* [TASK DIRECTIONS]: Every line in the entries where "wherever" is found should be copied.

Data excerpts

#####

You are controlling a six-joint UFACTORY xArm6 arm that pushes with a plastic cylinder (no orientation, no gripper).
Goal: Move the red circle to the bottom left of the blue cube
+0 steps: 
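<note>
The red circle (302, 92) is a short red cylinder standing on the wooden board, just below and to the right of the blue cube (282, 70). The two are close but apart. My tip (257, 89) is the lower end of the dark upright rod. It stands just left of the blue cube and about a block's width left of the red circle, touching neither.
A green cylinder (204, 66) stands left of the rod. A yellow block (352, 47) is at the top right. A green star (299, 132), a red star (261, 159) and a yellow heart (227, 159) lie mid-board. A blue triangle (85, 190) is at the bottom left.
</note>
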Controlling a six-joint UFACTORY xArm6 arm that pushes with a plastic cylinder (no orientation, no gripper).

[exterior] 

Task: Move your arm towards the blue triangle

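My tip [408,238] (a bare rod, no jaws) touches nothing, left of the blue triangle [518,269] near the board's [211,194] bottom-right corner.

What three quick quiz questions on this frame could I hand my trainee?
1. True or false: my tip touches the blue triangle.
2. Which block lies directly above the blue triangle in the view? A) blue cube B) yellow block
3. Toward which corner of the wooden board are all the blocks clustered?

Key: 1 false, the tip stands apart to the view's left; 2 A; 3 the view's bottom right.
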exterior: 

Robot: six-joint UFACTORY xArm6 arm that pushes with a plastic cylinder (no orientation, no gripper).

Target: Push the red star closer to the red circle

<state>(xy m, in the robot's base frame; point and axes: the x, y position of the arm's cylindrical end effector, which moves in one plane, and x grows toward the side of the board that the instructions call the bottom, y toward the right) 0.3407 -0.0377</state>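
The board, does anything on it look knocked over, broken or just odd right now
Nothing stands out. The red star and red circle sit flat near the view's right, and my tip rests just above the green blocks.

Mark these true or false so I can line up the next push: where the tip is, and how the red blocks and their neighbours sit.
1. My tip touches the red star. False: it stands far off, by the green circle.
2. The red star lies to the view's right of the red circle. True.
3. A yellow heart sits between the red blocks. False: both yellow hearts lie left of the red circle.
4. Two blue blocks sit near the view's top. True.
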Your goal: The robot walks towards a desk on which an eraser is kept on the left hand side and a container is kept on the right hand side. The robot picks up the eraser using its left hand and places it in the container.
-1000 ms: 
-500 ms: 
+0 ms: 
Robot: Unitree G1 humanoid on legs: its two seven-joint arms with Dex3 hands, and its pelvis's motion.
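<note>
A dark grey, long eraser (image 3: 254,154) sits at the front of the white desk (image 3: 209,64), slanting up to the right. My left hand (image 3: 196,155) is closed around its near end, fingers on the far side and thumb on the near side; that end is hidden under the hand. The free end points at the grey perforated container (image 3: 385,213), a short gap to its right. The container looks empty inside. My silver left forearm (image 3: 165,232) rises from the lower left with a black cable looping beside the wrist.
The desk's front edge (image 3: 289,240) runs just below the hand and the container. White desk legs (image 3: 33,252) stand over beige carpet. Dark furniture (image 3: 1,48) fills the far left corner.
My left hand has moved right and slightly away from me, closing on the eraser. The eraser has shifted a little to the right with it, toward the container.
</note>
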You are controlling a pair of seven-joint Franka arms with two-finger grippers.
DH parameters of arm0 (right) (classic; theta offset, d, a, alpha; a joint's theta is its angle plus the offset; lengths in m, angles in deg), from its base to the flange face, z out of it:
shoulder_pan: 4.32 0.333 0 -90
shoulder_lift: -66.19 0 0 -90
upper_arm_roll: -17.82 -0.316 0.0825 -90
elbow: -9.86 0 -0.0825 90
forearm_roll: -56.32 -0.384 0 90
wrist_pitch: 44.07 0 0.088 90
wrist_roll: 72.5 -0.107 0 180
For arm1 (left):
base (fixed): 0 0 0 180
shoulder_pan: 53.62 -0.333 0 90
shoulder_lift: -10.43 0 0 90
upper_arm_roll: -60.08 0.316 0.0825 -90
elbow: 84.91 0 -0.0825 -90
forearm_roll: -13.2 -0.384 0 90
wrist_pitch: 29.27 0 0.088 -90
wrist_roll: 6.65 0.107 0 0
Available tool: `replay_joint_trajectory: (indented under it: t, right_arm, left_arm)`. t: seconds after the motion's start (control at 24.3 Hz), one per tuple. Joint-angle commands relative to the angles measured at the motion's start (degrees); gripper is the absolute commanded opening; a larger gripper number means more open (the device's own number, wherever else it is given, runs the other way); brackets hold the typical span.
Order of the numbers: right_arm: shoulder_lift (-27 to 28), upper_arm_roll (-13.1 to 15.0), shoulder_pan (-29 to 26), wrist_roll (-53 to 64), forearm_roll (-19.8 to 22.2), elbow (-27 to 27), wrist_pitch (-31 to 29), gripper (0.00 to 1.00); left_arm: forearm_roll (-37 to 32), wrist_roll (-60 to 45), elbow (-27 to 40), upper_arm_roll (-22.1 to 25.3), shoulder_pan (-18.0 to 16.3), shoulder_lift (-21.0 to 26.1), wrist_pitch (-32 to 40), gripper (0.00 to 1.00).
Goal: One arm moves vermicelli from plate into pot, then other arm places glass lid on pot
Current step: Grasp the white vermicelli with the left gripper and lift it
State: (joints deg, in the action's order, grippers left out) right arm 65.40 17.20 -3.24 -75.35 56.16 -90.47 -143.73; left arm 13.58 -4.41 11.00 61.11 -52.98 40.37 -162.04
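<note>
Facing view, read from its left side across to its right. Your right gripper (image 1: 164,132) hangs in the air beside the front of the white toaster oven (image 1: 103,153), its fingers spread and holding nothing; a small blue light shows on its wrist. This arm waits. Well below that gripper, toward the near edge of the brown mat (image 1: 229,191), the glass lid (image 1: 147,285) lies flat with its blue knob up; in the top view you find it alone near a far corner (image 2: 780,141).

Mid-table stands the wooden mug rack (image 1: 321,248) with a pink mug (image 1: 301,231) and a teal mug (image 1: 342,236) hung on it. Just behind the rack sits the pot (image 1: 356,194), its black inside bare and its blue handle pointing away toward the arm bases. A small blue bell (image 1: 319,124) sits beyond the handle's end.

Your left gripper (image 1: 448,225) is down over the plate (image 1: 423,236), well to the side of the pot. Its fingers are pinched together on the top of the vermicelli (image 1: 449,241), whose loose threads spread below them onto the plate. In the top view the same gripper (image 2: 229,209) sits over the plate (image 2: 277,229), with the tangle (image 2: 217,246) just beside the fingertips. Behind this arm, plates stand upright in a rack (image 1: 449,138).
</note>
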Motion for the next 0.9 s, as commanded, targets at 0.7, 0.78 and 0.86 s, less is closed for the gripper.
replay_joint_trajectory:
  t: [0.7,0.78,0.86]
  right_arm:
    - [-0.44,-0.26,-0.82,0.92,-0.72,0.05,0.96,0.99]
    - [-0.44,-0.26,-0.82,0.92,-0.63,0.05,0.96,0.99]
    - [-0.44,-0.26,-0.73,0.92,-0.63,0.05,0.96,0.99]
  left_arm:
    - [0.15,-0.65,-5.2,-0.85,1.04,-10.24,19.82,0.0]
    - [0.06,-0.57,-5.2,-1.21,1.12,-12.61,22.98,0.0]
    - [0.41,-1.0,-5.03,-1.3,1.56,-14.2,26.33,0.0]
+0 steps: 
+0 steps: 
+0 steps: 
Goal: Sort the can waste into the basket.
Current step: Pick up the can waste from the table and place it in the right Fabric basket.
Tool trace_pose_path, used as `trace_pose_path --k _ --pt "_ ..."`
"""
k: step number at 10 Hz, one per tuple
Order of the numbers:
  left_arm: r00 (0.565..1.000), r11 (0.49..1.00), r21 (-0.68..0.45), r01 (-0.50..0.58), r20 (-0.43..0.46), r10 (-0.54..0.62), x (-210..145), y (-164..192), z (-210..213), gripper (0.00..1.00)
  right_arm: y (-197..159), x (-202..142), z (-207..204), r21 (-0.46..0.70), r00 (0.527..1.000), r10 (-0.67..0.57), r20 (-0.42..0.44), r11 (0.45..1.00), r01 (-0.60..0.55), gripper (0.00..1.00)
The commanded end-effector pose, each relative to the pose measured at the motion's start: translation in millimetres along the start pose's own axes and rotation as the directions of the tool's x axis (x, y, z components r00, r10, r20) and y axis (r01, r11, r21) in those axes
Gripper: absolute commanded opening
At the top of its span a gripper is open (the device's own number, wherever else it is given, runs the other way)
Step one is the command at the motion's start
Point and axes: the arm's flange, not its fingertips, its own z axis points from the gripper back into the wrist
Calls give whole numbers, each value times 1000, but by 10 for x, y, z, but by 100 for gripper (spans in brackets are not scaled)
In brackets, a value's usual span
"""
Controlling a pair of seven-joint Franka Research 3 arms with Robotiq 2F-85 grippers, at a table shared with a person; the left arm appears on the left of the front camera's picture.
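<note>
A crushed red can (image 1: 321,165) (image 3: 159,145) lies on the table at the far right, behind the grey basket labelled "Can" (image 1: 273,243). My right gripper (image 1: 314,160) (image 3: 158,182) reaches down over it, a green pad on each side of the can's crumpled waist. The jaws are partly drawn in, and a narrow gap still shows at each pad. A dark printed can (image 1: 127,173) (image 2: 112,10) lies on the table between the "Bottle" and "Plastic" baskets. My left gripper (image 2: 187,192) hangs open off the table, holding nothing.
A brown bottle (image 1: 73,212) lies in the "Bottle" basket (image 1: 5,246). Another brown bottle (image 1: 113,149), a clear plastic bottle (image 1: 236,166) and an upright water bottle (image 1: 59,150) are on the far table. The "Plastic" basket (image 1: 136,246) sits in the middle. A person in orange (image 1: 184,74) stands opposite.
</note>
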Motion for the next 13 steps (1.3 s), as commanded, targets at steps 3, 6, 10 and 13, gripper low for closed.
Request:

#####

* [SOLUTION]:
Available tool: `replay_joint_trajectory: (indented under it: t, right_arm, left_arm)`. t: seconds after the motion's start (control at 24.3 Hz), one per tuple. Joint-angle commands relative to the angles measured at the motion's start (degrees); gripper is the absolute commanded opening; a larger gripper number means more open (the device's own number, wherever else it is given, runs the other way); brackets hold the typical span.
At the top of its span a gripper is open (the device's own number, wherever else it is given, runs the other way)

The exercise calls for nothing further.